Jef memutar bola matanya. "Gitu."

"Gitu apanya?"

"Gue naik kapal. Kapalnya tenggelam. Gue kebawa ombak. Ada yang nolongin."

"Terus?"

"Tamat."

"Sinopsis yang mantap sekali, gan! Sekarang mari kita pelajari kisah detailnya."

"Kenapa juga harus tahu sih?" Jef bertanya.

"Kenapa juga nggak boleh tahu?"

"Panjang ceritanya. Nanti nggak kelar-kelar."

"Aku bisa nunggu."

"Perut lo nggak bisa nunggu."

"Ayah!"

"Geez, this child!" Jef terlihat sewot, tapi akhirnya mengalah dan menghela napas. "But well, that's what happened. Ada banyak yang terjadi. Ada yang penting, dan ada yang nggak penting."

"Contoh kejadian yang nggak penting kayak gimana?"

"Gue nyemplung ke laut."

"Aw, asin dong."

"Mau denger ceritanya apa nggak?!" Jef mendelik.

"Maaf, Kisanak. Silakan diteruskan." Sashi langsung memasang wajah yang dibuat agar terlihat takzim.

"Gue nyemplung ke laut, terus nggak sadar, terus ada yang nolongin. Turned out, yang nolonginnya bukan orang biasa."

"Aquaman ya?"

"Bukan. Kapal penyelundup minuman keras."

Sashi ternganga sejenak, lantas katanya. "No wonder, soalnya Ayah juga hidupnya suka neko-neko, jadi yang nolonginnya juga orang neko-neko."

"Itu lah. Makanya lama. Mereka takut kalau ngelepasin gue gitu aja, nanti gue lapor polisi. Padahal ya ngapain juga? Gue nggak suka beli minuman selundupan dan anak gue nggak minum-minum."

"Oke, nanti aku minum-minum."

"Kalau sama gue, nggak apa-apa."

"Terus bagian pentingnya?"

Jef menatap Sashi sejenak, lalu sorot matanya melembut.
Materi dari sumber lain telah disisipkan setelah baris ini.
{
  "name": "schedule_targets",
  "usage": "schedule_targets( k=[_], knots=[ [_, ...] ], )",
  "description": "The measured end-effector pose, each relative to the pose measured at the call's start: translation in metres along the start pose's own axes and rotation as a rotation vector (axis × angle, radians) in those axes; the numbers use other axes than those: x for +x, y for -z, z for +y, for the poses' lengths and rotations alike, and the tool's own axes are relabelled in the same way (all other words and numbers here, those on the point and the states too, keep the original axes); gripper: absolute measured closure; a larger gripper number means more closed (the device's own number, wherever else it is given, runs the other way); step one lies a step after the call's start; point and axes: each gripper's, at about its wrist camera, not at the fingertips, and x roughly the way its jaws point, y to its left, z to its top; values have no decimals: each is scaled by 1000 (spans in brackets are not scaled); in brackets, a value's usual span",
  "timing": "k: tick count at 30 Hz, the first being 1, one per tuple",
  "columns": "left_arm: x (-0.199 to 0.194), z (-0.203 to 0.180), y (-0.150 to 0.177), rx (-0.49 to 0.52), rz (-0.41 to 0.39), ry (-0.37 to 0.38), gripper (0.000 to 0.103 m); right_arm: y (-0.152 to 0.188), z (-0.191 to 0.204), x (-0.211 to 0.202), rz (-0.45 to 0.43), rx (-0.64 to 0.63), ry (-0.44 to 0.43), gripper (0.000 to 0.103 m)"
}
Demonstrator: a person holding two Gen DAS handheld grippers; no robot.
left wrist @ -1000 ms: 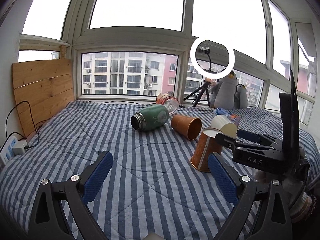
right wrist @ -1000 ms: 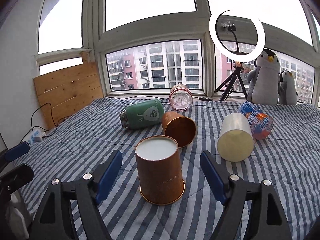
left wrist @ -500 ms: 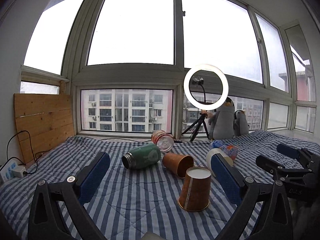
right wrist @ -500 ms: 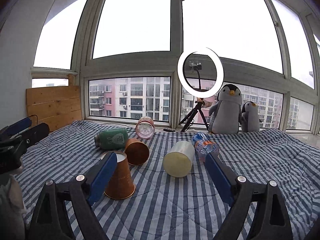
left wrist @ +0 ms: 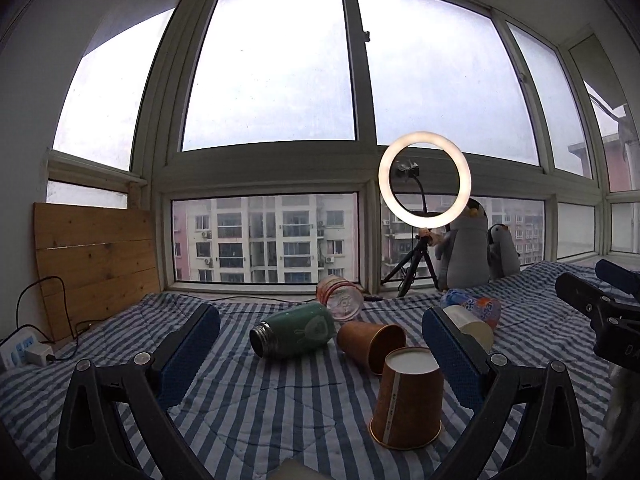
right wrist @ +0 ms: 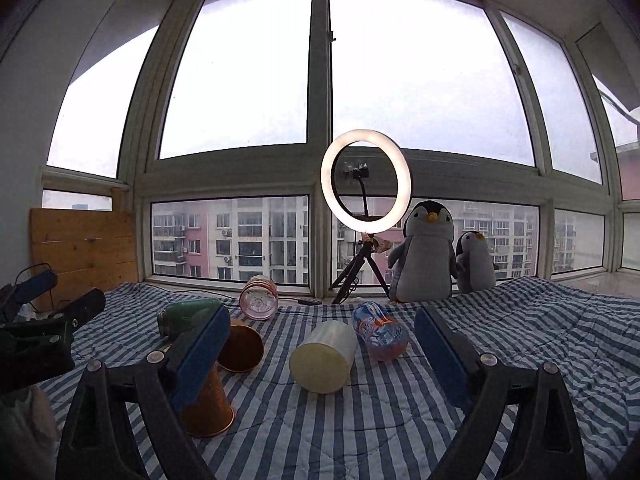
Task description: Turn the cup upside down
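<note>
Inspector: Two items noted first: striped bed (left wrist: 256, 408), then brown cup (left wrist: 408, 398) standing mouth-down on it.
Clerk: Grippers?
Inspector: Left hand-held gripper (left wrist: 320, 354) spread wide, empty, cup near its right finger. Right hand-held gripper (right wrist: 322, 354) likewise wide apart, holding nothing.

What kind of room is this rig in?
Likely a high-rise apartment's bay-window nook used as a recording spot: striped quilt, ring light on a tripod, plush penguins against glass facing apartment blocks.
</note>
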Motion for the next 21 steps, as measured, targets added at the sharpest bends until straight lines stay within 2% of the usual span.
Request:
schedule_targets(
  k=[7, 12, 21],
  knots=[
    [11, 4, 7, -29, 32, 8, 0, 5, -4, 1, -10, 28, -4, 10],
    [5, 6, 7, -44, 4, -7, 0, 6, -1, -3, -36, 17, 11, 7],
    [4, 3, 8, -24, 9, -15, 0, 5, -5, -5, -50, 39, 28, 3]
  ],
)
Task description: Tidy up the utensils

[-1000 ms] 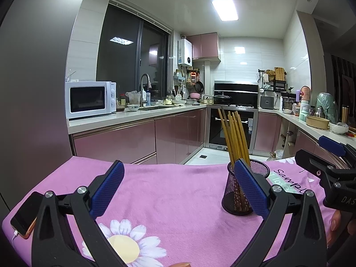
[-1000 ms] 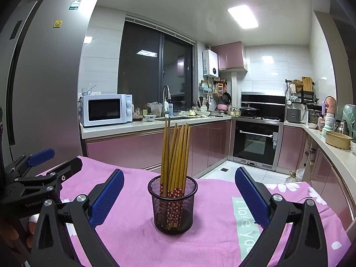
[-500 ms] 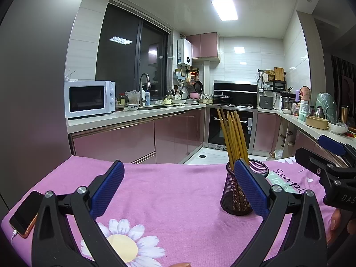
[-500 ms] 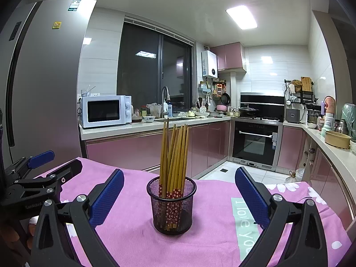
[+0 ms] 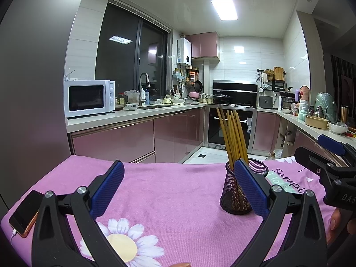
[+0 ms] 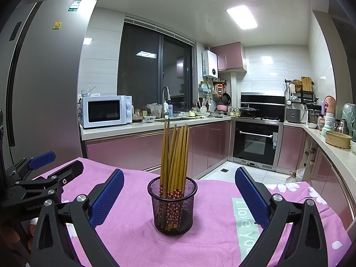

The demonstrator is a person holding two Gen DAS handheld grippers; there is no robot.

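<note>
A black mesh cup (image 6: 172, 207) stands upright on the pink tablecloth (image 6: 211, 240), holding several wooden chopsticks (image 6: 175, 151) that lean together. The right gripper (image 6: 178, 191) is open and empty, its blue pads either side of the cup and nearer the camera. In the left wrist view the cup (image 5: 233, 191) with chopsticks (image 5: 232, 138) sits to the right, partly behind the right pad. The left gripper (image 5: 178, 184) is open and empty over bare cloth. Each gripper shows at the edge of the other's view, the right gripper (image 5: 329, 155) and the left gripper (image 6: 51, 162).
A phone (image 5: 24, 213) on a cable lies at the table's left edge. A grey fridge (image 6: 44, 89) stands at the left. Beyond the table are pink kitchen cabinets (image 6: 133, 151), a microwave (image 6: 104, 111) and an oven (image 6: 255, 142).
Both views have shifted very slightly; the cup sits a touch further left in each. Both grippers stay open and empty.
</note>
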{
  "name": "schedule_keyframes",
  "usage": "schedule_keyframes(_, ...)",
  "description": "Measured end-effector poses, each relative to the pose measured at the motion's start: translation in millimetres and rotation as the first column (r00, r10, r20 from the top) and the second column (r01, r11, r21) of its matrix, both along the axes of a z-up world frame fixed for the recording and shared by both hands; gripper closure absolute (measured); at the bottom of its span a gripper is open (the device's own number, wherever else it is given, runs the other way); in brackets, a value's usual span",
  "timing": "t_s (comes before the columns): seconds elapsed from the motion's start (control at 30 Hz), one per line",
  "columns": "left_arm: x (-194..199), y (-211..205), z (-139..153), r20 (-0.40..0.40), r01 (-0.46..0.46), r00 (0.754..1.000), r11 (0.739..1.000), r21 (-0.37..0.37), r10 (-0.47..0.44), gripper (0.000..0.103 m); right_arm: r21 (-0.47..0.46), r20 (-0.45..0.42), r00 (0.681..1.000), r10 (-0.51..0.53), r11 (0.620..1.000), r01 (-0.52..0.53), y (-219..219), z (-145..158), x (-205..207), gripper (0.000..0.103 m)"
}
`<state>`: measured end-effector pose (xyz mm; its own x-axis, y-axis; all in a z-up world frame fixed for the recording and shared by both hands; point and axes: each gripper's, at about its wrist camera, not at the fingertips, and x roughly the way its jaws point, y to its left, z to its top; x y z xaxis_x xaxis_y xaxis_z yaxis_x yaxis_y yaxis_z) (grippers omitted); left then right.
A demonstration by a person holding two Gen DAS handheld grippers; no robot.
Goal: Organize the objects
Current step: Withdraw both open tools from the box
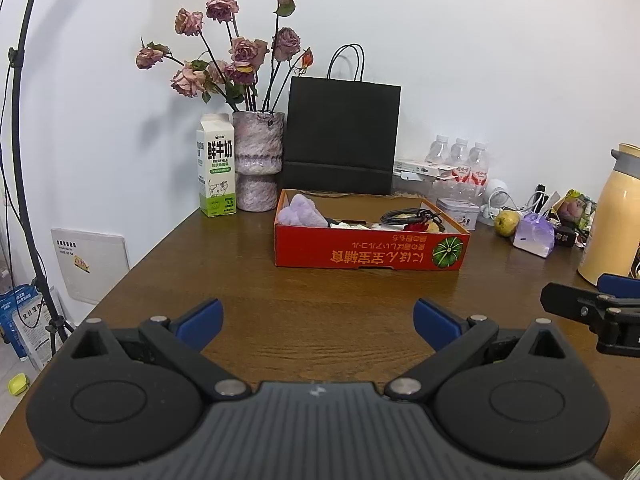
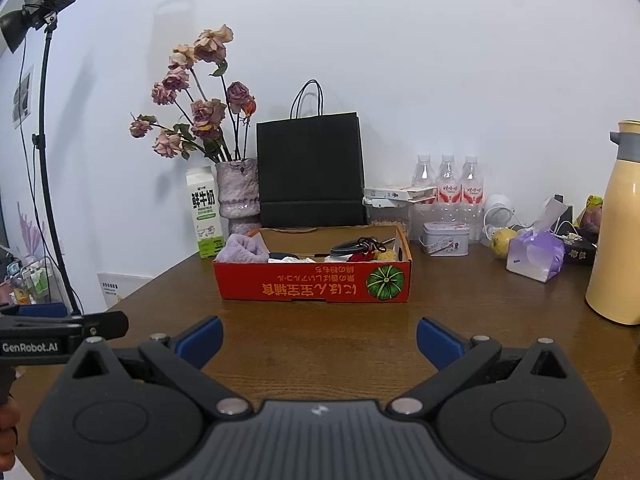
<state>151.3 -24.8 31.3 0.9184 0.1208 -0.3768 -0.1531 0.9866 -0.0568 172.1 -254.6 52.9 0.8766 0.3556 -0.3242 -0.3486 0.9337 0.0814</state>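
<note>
Both tools hovering low over the near part of the brown wooden table (image 1: 320,312), nothing held. Left gripper (image 1: 319,322) spread wide, blue pads (image 1: 204,320) well apart, bare wood between them. Right gripper (image 2: 319,340) equally wide open, pads (image 2: 438,342) parted and empty. Side by side: right tool poking in at the right edge of the left wrist view, left tool showing at the left edge of the right wrist view.

Ahead, toward the table's far edge, a shallow red cardboard box (image 1: 370,250) with a green pumpkin picture on its front wall. Inside, at the left end, a lilac fluffy cloth (image 1: 300,212); toward the right end, a coiled dark cable (image 1: 400,216), plus something red and something yellowish, too small to make out.

Right behind the box, against the wall, a black paper bag (image 1: 344,136) standing upright. Left of it, a mottled pink vase (image 1: 258,160) of dried roses, and just beside that a milk carton (image 1: 216,166) near the far left corner.

Off to the right along the far edge: water bottles (image 2: 448,180), a small tin (image 2: 445,238), a yellow-green fruit (image 2: 503,242), a purple-and-white tissue pack (image 2: 534,254), and a tall cream thermos jug (image 2: 620,232) by the right edge.
</note>
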Motion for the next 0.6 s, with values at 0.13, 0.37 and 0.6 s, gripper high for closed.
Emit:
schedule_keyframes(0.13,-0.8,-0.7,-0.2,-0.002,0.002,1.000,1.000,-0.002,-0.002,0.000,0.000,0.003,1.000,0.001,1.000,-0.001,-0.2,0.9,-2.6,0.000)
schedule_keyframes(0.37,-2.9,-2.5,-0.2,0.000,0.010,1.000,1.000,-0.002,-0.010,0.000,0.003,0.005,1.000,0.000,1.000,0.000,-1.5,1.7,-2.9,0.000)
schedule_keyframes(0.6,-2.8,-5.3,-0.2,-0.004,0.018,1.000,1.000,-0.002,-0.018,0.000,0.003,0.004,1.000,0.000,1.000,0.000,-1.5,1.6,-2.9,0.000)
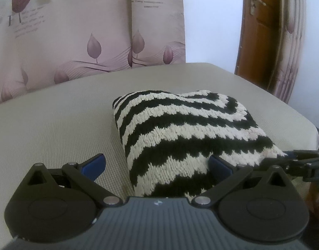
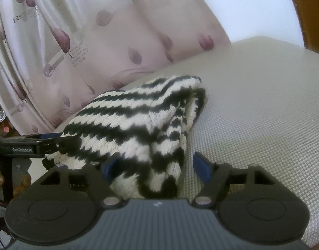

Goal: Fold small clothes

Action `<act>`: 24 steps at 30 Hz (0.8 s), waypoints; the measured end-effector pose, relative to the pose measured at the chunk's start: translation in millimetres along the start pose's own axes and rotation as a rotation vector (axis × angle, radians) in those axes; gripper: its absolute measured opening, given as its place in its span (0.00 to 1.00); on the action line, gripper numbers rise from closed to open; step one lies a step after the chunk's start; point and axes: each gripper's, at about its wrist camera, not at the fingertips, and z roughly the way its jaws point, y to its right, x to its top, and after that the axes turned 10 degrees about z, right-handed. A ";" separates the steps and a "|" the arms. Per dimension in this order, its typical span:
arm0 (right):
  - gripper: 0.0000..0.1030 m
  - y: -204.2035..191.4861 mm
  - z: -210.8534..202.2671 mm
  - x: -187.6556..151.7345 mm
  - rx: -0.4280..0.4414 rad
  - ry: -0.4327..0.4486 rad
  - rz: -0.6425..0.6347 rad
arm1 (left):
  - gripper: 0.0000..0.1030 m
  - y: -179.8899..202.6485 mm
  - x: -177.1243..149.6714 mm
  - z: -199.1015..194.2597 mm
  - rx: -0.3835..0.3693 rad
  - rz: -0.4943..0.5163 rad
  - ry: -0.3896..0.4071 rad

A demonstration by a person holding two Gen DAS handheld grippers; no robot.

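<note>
A black-and-white zigzag knitted garment [image 1: 180,129] lies folded in a thick bundle on the beige woven surface [image 1: 55,125]. My left gripper [image 1: 157,162] stands open around its near left corner. The right blue pad [image 1: 219,165] rests against the knit and the left pad [image 1: 94,165] is clear of it. In the right wrist view the same garment [image 2: 138,120] sits between the jaws of my right gripper [image 2: 155,164], which is open. Its left pad [image 2: 110,165] touches the knit and its right pad [image 2: 201,166] stands apart. Each gripper shows at the edge of the other's view: the right gripper [image 1: 295,160] and the left gripper [image 2: 34,145].
A pink curtain [image 1: 86,31] with leaf prints hangs right behind the surface. A brown wooden door [image 1: 257,31] stands at the back right. The surface edge [image 1: 301,125] drops off on the right, close to the garment.
</note>
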 end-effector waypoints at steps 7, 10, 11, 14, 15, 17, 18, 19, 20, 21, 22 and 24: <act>0.74 -1.3 0.9 4.1 -0.004 -0.003 0.003 | 1.00 -16.1 -3.4 10.0 -0.084 -0.089 -0.009; 0.74 0.3 0.1 4.7 -0.004 -0.009 -0.002 | 1.00 -22.6 -8.2 15.0 -0.126 -0.139 -0.007; 0.74 1.1 -0.9 4.5 -0.003 -0.007 0.001 | 1.00 -23.5 -9.5 16.5 -0.137 -0.147 -0.006; 0.74 3.7 -5.0 6.6 0.005 0.024 0.020 | 1.00 -25.0 -13.4 20.6 -0.162 -0.162 0.001; 0.74 4.5 -6.3 9.2 0.008 0.044 0.028 | 1.00 -25.0 -14.5 22.1 -0.169 -0.164 0.002; 0.74 4.6 -4.5 19.1 0.007 0.068 0.044 | 1.00 -25.1 -16.4 24.4 -0.177 -0.172 -0.002; 0.74 3.4 -1.4 25.6 0.007 0.074 0.048 | 1.00 -25.0 -17.0 25.0 -0.179 -0.174 -0.001; 0.74 0.5 2.1 32.3 0.010 0.080 0.043 | 1.00 -24.6 -17.2 25.7 -0.180 -0.173 -0.002; 0.74 -3.6 5.8 38.1 0.010 0.085 0.030 | 1.00 -24.2 -17.4 26.1 -0.181 -0.171 -0.003; 0.74 -8.5 12.2 45.4 -0.004 0.083 0.010 | 1.00 -23.8 -17.5 27.0 -0.181 -0.167 -0.004; 0.69 -12.5 19.8 52.1 -0.026 0.078 -0.009 | 1.00 -23.1 -17.3 27.9 -0.181 -0.164 -0.005; 0.56 -16.7 37.9 63.8 -0.055 0.053 -0.035 | 1.00 -21.9 -17.3 29.7 -0.181 -0.163 -0.010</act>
Dia menghela napas, mengulurkan tangan untuk menyingkirkan anak rambut yang menempel di tepi wajah Sashi. Kata-katanya selanjutnya terucap diiringi oleh senyum yang membuat kedua lesung pipinya tercetak dalam. "I met your Mom."

Sashi merasa seperti ada seseorang yang baru saja menonjok ulu hatinya. Dadanya sesak oleh iri, juga rindu. Telah berbulan lewat sejak terakhir kali dia melihat Tris. Telah nyaris dua tahun sejak terakhir kali mereka bisa hidup secara normal, tanpa dibayangi oleh ketakutan akan waktu yang semakin menipis dan hari yang berganti hanya untuk mempersingkat jarak mereka menuju sesuatu yang dinamakan perpisahan.

"Itu..."

"Semakin lama gue melihat lo, semakin gue sadar... lo memang semirip itu dengannya." Jef mendesah pelan. "You don't know what I'd give to have that life, Acacia. To hold you in my arms as soon as you take your first breath in this world. Masa-masa penting dalam hidup anak gue yang nggak bisa gue miliki..." Jef beralih memainkan jari-jari Sashi, berakhir dengan telunjuknya menggambar pola lingkaran di telapak tangan gadis itu seiring dengan kepalanya yang tertunduk. "Ayah minta maaf untuk itu. Maaf."

"..."

"Tapi sesal nggak akan bisa mengubah apa yang sudah lewat." Jef mengangkat wajah, tersenyum pada anak perempuannya meski dengan mata yang sesak oleh sendu. "Waktu adalah sesuatu yang nggak akan pernah jadi milik kita, yang nggak bisa ditukar dengan uang sebanyak apa pun."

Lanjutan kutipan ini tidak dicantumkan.